== What you will do ==
Exclude images and print all the records verbatim.

== Data for this task ==
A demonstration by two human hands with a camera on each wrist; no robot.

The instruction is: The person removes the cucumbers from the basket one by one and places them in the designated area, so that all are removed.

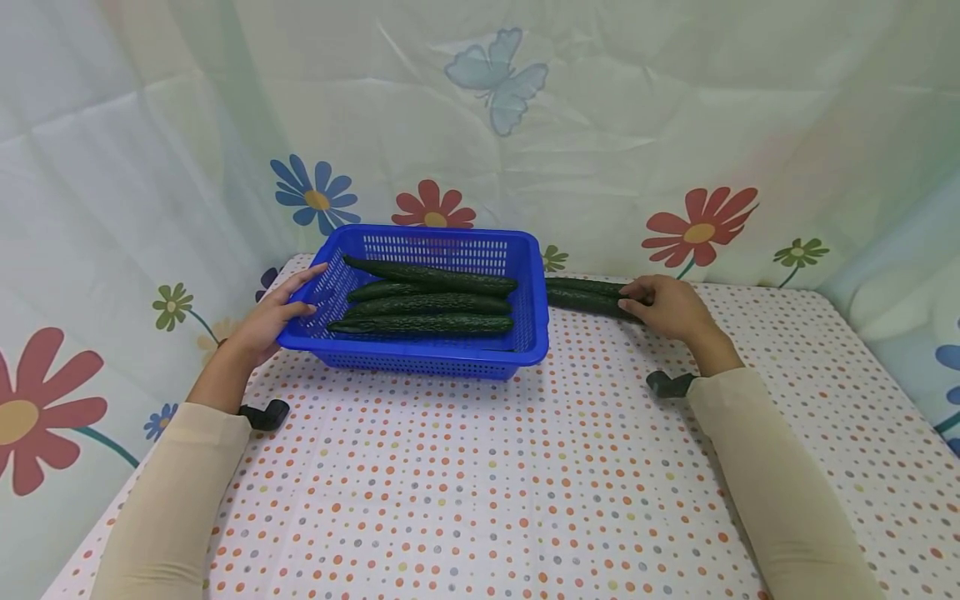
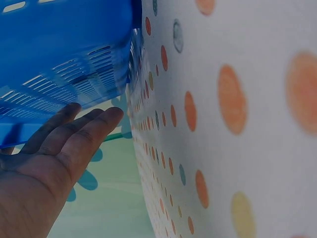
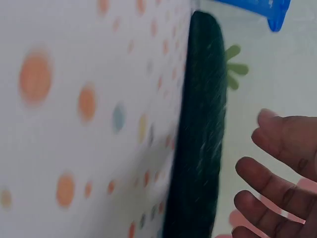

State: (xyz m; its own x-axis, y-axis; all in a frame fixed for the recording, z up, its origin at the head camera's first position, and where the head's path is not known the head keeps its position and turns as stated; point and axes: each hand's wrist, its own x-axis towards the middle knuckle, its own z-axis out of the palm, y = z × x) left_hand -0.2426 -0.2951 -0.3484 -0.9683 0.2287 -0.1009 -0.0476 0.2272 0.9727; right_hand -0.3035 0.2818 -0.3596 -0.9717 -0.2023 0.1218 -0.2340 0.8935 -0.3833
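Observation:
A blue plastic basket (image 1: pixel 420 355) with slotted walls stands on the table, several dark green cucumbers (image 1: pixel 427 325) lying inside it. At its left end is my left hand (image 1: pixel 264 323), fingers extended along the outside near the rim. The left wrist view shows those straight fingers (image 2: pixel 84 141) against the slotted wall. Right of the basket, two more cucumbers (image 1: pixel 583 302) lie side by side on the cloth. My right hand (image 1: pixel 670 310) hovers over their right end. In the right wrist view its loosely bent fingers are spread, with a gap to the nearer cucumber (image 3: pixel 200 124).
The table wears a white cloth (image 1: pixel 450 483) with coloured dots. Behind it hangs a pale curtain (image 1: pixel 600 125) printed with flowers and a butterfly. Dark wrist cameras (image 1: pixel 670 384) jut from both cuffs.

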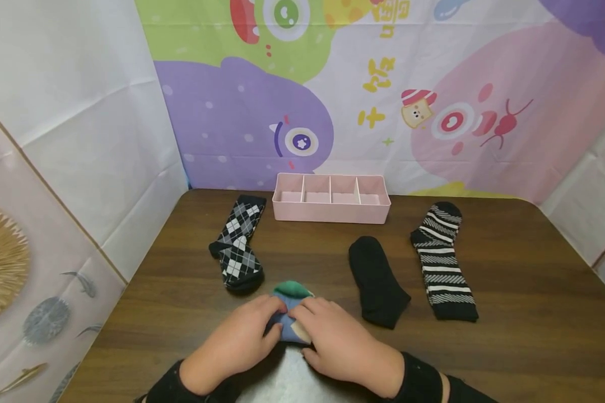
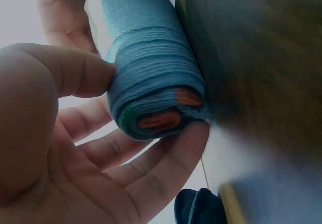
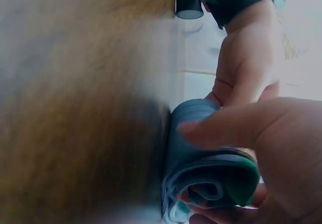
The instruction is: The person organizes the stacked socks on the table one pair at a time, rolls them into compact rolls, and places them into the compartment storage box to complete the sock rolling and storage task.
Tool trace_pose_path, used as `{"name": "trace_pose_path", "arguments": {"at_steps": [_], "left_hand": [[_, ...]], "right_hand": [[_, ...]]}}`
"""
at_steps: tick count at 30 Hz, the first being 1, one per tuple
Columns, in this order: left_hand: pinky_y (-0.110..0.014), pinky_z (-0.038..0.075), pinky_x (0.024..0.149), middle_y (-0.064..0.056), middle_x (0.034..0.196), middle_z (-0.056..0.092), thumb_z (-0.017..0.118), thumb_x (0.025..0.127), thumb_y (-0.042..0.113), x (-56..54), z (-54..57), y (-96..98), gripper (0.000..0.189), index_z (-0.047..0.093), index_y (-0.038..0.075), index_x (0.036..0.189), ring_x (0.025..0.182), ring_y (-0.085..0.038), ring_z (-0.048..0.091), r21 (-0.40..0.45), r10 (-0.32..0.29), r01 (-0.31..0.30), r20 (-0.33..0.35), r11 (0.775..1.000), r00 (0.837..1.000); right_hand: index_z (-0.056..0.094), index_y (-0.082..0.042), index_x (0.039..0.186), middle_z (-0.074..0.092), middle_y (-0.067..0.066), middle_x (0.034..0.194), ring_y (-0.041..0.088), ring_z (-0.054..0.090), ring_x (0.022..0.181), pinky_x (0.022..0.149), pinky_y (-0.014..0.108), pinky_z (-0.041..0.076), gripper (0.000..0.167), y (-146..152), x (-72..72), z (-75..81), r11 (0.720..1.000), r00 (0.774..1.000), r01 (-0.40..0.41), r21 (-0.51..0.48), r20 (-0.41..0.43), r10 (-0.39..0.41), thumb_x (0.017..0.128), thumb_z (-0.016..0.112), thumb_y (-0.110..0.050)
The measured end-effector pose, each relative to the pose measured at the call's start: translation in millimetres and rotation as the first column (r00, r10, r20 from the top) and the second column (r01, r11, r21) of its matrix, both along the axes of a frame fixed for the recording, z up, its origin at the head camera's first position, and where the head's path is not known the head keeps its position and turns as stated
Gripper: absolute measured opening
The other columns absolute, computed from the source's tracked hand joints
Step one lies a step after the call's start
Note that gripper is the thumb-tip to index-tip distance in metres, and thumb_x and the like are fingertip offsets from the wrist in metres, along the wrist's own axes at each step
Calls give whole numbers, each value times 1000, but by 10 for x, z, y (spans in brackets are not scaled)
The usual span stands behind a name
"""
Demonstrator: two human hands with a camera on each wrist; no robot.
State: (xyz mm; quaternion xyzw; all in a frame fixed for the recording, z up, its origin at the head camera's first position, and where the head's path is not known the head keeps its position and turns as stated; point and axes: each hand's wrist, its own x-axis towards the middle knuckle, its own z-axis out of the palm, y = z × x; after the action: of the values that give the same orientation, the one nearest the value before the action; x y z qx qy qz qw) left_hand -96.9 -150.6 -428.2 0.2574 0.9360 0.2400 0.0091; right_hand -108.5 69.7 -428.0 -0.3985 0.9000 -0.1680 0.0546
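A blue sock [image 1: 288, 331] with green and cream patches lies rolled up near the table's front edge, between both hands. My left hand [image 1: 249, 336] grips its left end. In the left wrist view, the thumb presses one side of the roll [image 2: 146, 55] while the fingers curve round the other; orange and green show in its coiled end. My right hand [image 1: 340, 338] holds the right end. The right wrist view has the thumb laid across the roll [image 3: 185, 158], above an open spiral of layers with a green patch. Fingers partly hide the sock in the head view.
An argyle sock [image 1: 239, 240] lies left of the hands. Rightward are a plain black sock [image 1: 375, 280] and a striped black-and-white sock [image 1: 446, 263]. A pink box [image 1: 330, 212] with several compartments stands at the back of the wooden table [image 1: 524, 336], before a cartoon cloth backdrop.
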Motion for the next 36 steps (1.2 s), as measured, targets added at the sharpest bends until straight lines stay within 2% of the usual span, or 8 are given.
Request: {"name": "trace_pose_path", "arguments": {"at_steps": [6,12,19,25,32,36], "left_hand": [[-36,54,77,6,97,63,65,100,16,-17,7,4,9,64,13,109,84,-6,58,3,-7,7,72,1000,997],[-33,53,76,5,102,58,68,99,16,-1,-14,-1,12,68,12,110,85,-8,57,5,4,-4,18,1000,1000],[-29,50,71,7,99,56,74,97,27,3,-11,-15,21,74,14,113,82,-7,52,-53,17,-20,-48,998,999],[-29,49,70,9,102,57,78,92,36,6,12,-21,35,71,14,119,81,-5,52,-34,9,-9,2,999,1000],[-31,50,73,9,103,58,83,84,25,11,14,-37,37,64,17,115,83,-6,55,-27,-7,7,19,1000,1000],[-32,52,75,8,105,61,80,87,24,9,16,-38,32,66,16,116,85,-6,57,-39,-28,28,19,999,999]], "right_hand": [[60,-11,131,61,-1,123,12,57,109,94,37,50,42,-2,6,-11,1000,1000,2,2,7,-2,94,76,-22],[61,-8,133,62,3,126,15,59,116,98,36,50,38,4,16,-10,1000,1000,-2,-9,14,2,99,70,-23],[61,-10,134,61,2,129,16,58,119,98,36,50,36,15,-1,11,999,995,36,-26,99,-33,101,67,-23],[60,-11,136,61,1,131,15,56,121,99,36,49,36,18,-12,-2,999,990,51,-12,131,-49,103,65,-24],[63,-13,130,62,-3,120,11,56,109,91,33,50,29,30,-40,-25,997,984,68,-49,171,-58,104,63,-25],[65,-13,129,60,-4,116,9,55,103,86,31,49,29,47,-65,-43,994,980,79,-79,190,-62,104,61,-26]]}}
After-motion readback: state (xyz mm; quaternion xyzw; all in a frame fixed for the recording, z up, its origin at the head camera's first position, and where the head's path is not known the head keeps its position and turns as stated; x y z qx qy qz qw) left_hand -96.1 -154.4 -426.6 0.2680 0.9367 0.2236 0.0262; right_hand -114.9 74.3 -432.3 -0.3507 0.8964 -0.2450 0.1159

== Answer box ==
A demonstration by two human hands with a camera on each wrist; no robot.

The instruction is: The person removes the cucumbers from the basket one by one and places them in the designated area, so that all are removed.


State: (xyz m; its own x-axis, y-axis; all in a frame fixed for the recording, z up, its origin at the head camera's first position, and where the head's path is not known the head keeps its position and turns as stated; point and axes: each hand's wrist, its own x-axis towards the middle knuckle, its own z-axis out of the palm, y = z × x) left_hand -0.2426 -0.2951 -0.3484 -0.9683 0.2287 -0.1009 -0.0476 0.2272 0.9727; right_hand -0.3035 0.2818 -0.3596 -0.9717 -0.2023 0.1218 -0.2340 0.8935 -0.3833
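Observation:
A blue plastic basket (image 1: pixel 420 355) with slotted walls stands on the table, several dark green cucumbers (image 1: pixel 427 325) lying inside it. At its left end is my left hand (image 1: pixel 264 323), fingers extended along the outside near the rim. The left wrist view shows those straight fingers (image 2: pixel 84 141) against the slotted wall. Right of the basket, two more cucumbers (image 1: pixel 583 302) lie side by side on the cloth. My right hand (image 1: pixel 670 310) hovers over their right end. In the right wrist view its loosely bent fingers are spread, with a gap to the nearer cucumber (image 3: pixel 200 124).
The table wears a white cloth (image 1: pixel 450 483) with coloured dots. Behind it hangs a pale curtain (image 1: pixel 600 125) printed with flowers and a butterfly. Dark wrist cameras (image 1: pixel 670 384) jut from both cuffs.
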
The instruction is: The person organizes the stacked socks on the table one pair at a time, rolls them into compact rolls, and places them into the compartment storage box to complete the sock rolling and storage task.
Tool trace_pose_path, used as `{"name": "trace_pose_path", "arguments": {"at_steps": [_], "left_hand": [[_, ...]], "right_hand": [[_, ...]]}}`
"""
at_steps: tick count at 30 Hz, the first being 1, one per tuple
Columns, in this order: left_hand: pinky_y (-0.110..0.014), pinky_z (-0.038..0.075), pinky_x (0.024..0.149), middle_y (-0.064..0.056), middle_x (0.034..0.196), middle_z (-0.056..0.092), thumb_z (-0.017..0.118), thumb_x (0.025..0.127), thumb_y (-0.042..0.113), x (-56..54), z (-54..57), y (-96..98), gripper (0.000..0.189), index_z (-0.047..0.093), index_y (-0.038..0.075), index_x (0.036..0.189), ring_x (0.025..0.182), ring_y (-0.085..0.038), ring_z (-0.048..0.091), r21 (-0.40..0.45), r10 (-0.32..0.29), r01 (-0.31..0.30), r20 (-0.33..0.35), r11 (0.775..1.000), r00 (0.837..1.000); right_hand: index_z (-0.056..0.094), index_y (-0.082..0.042), index_x (0.039..0.186), middle_z (-0.074..0.092), middle_y (-0.067..0.066), middle_x (0.034..0.194), ring_y (-0.041..0.088), ring_z (-0.054..0.090), ring_x (0.022..0.181), pinky_x (0.022..0.149), pinky_y (-0.014..0.108), pinky_z (-0.041..0.076), gripper (0.000..0.167), y (-146..152), x (-72..72), z (-75..81), r11 (0.720..1.000), r00 (0.774..1.000), r01 (-0.40..0.41), r21 (-0.51..0.48), r20 (-0.41..0.43), r10 (-0.39..0.41), thumb_x (0.017..0.128), thumb_z (-0.016..0.112), thumb_y (-0.110..0.050)
The measured end-effector pose, each relative to the pose measured at the call's start: translation in millimetres and rotation as the first column (r00, r10, r20 from the top) and the second column (r01, r11, r21) of its matrix, both along the axes of a frame fixed for the recording, z up, its origin at the head camera's first position, and where the head's path is not known the head keeps its position and turns as stated
Gripper: absolute measured opening
The other columns absolute, computed from the source's tracked hand joints
Step one lies a step after the call's start
Note that gripper is the thumb-tip to index-tip distance in metres, and thumb_x and the like are fingertip offsets from the wrist in metres, along the wrist's own axes at each step
Calls give whole numbers, each value times 1000, but by 10 for x, z, y (spans in brackets are not scaled)
The usual span stands behind a name
"""
Demonstrator: two human hands with a camera on each wrist; no robot.
State: (xyz mm; quaternion xyzw; all in a frame fixed for the recording, z up, its origin at the head camera's first position, and where the head's path is not known the head keeps its position and turns as stated; point and axes: each hand's wrist, its own x-axis towards the middle knuckle, its own z-axis out of the palm, y = z × x; after the action: of the values that give the same orientation, the one nearest the value before the action; x y z qx qy qz qw) left_hand -96.9 -150.6 -428.2 0.2574 0.9360 0.2400 0.0091; right_hand -108.5 69.7 -428.0 -0.3985 0.9000 -0.1680 0.0546
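A blue sock [image 1: 288, 331] with green and cream patches lies rolled up near the table's front edge, between both hands. My left hand [image 1: 249, 336] grips its left end. In the left wrist view, the thumb presses one side of the roll [image 2: 146, 55] while the fingers curve round the other; orange and green show in its coiled end. My right hand [image 1: 340, 338] holds the right end. The right wrist view has the thumb laid across the roll [image 3: 185, 158], above an open spiral of layers with a green patch. Fingers partly hide the sock in the head view.
An argyle sock [image 1: 239, 240] lies left of the hands. Rightward are a plain black sock [image 1: 375, 280] and a striped black-and-white sock [image 1: 446, 263]. A pink box [image 1: 330, 212] with several compartments stands at the back of the wooden table [image 1: 524, 336], before a cartoon cloth backdrop.
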Motion for the next 36 steps (1.2 s), as measured, targets added at the sharpest bends until straight lines stay within 2% of the usual span, or 8 are given.
Request: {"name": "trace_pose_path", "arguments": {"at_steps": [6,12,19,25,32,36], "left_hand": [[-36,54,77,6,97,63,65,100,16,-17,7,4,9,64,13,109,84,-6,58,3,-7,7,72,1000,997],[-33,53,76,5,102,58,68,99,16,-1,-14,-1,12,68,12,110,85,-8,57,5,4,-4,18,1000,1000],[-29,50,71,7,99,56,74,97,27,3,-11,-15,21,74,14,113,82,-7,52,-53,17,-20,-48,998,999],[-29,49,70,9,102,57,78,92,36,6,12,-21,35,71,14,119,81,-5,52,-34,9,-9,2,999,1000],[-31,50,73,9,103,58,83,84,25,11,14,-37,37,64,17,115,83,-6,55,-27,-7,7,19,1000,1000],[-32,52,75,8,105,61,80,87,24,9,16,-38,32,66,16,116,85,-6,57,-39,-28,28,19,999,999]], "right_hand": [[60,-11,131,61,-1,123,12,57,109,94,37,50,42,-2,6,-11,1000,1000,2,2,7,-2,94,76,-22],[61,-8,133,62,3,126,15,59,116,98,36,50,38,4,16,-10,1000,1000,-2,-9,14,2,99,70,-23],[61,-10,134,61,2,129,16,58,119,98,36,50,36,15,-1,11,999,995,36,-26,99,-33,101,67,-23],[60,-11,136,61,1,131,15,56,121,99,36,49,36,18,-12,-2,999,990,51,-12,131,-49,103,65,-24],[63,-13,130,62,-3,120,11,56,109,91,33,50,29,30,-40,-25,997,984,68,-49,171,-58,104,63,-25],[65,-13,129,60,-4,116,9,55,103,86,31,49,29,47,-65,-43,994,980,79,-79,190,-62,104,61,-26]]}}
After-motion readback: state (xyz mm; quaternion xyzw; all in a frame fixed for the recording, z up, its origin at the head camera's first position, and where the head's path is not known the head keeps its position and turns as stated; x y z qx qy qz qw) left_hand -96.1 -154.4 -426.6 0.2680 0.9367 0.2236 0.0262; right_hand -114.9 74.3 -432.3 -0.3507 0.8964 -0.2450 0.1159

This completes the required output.